#### Data excerpt
______
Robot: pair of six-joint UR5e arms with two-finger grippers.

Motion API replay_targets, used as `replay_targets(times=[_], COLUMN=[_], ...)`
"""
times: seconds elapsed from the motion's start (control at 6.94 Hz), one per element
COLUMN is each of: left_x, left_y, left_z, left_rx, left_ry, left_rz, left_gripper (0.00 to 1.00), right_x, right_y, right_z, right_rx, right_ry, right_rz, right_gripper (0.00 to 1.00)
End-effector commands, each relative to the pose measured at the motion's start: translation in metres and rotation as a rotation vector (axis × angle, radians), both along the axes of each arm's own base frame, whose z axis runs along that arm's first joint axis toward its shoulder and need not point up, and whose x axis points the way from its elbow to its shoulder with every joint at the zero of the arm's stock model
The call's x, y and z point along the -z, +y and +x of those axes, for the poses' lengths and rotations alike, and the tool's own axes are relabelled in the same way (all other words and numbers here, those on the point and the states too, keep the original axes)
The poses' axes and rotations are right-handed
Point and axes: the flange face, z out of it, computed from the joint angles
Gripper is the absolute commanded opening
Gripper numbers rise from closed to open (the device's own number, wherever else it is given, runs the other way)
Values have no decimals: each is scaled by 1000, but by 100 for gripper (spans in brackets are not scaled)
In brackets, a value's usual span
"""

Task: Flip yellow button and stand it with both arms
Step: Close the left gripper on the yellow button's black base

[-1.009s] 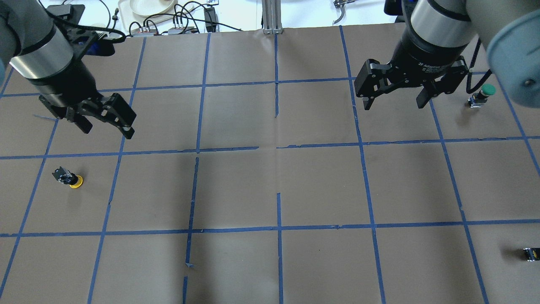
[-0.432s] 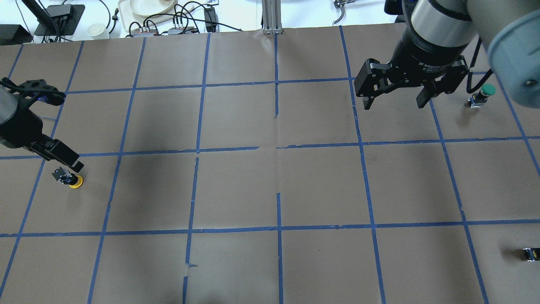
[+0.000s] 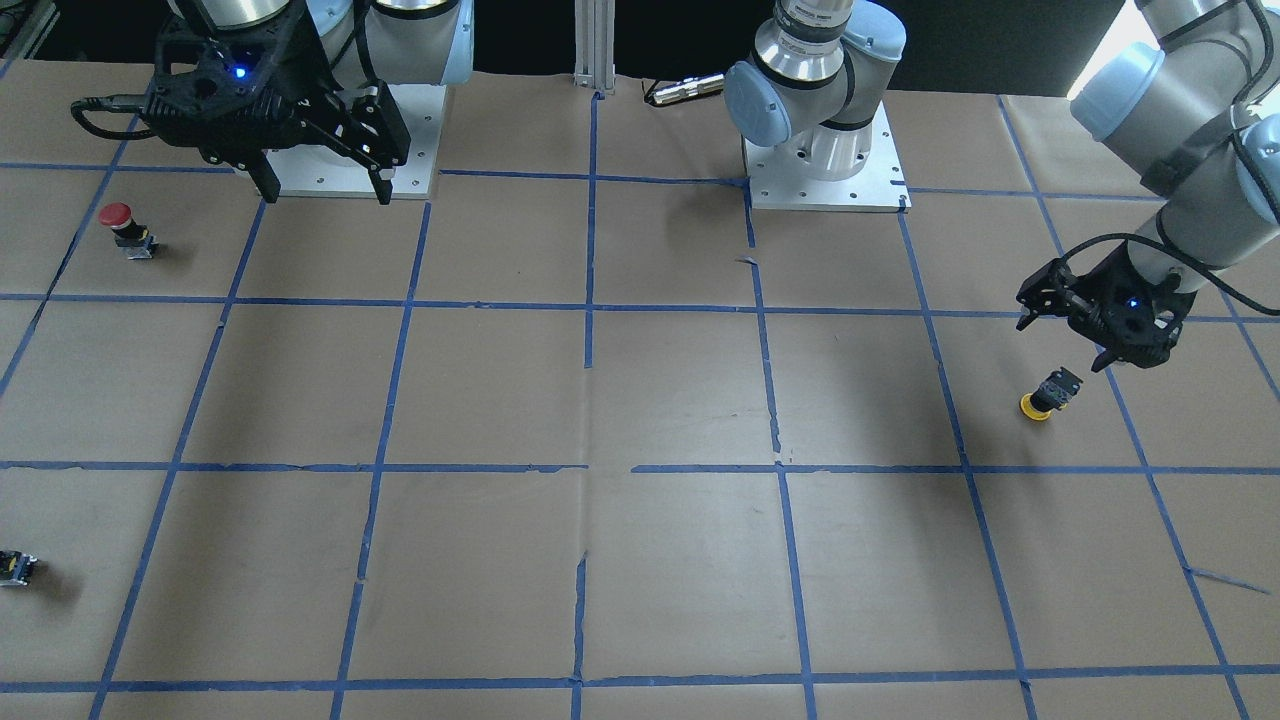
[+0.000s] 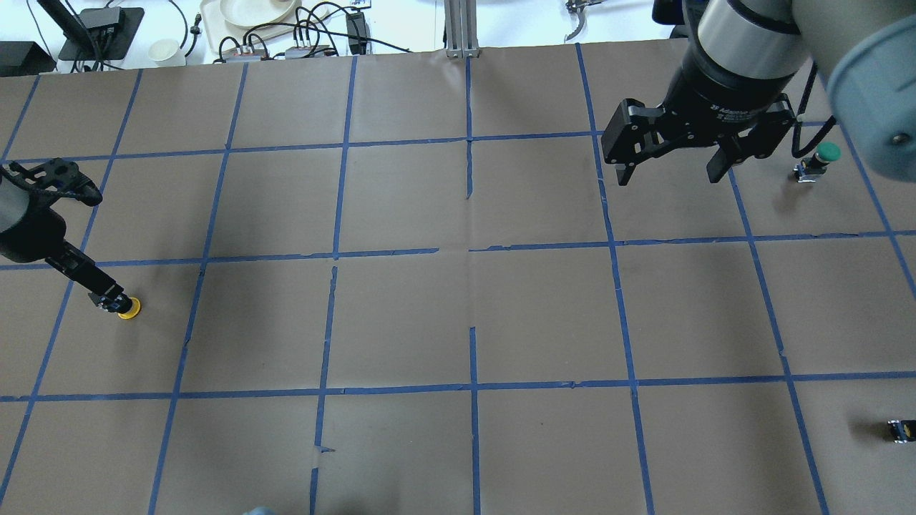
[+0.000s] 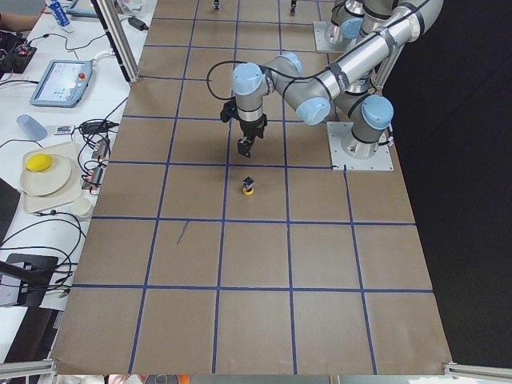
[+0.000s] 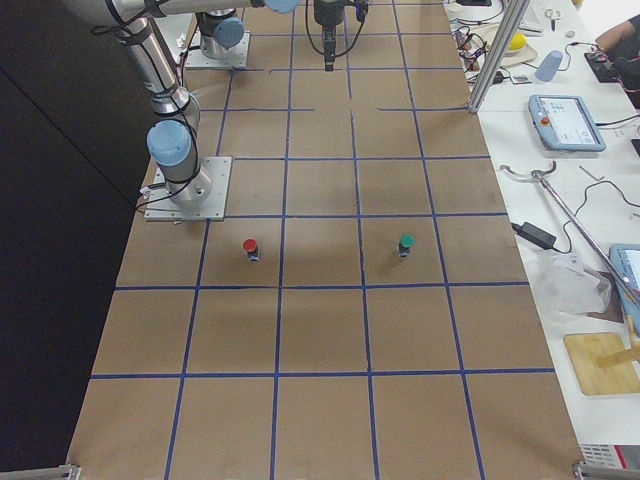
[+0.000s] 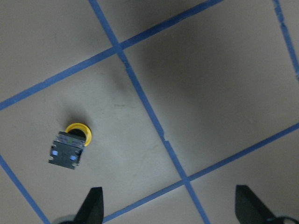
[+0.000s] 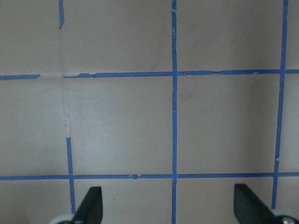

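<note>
Worktop (image 4: pixel 401 315): brown paper squared off with blue tape.
Left arm (image 5: pixel 320 88): reaches out toward the left edge and bends down over the paper about halfway along that edge.
Right arm (image 4: pixel 744 43): held high over the right half, well apart from the left arm.
Left gripper (image 7: pixel 170 207): points down just above the yellow button without touching it. Its fingers are spread wide and hold nothing. The wrist view shows the button off to one side, ahead of one finger rather than in the gap.
Right gripper (image 4: pixel 669 172): fingers spread wide with only bare paper and tape lines under them.
Tray (image 5: pixel 32 200): on the side table beyond the far edge, holding a plate.
Plate (image 5: pixel 54 170): pale, with one round yellow lump (image 5: pixel 38 163) on it. What the lump is, I cannot tell.
White cup (image 4: pixel 163 51): just beside the tray's end, contents not visible.
Clear cup (image 5: pixel 30 126): farther along the side table, contents not visible.
Yellow button (image 4: pixel 127 308): near the left edge, about halfway along it. Its cap is down on the paper and the black body sticks up at a lean.
Red button (image 6: pixel 250 247): toward the right edge, nearer the robot's side.
Green button (image 6: pixel 405 243): level with the red one, nearer the far edge.
</note>
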Motion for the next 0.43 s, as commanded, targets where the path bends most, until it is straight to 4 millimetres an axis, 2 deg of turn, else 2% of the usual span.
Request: replay_targets(times=[0.0, 0.14, 0.29], left_x=[40, 54, 63], left_y=[9, 11, 6], left_z=[33, 50, 57], left_rx=[110, 122, 209], left_ry=[14, -7, -22], left_rz=[-8, -36, -48], left_gripper=[98, 98, 98], right_x=[-1, -2, -3], right_y=[0, -1, -1], right_z=[-2, -2, -3], right_rx=[2, 2, 3], right_ry=[0, -1, 1], right_rz=[-3, -5, -3], right_gripper=[100, 100, 100])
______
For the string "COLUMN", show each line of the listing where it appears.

#### Answer for the task
Motion API replay_targets, used as `replay_targets(times=[_], COLUMN=[_], ...)`
COLUMN is each of: left_x, left_y, left_z, left_rx, left_ry, left_rz, left_gripper (0.00 to 1.00), right_x, right_y, right_z, right_rx, right_ry, right_rz, right_gripper (0.00 to 1.00)

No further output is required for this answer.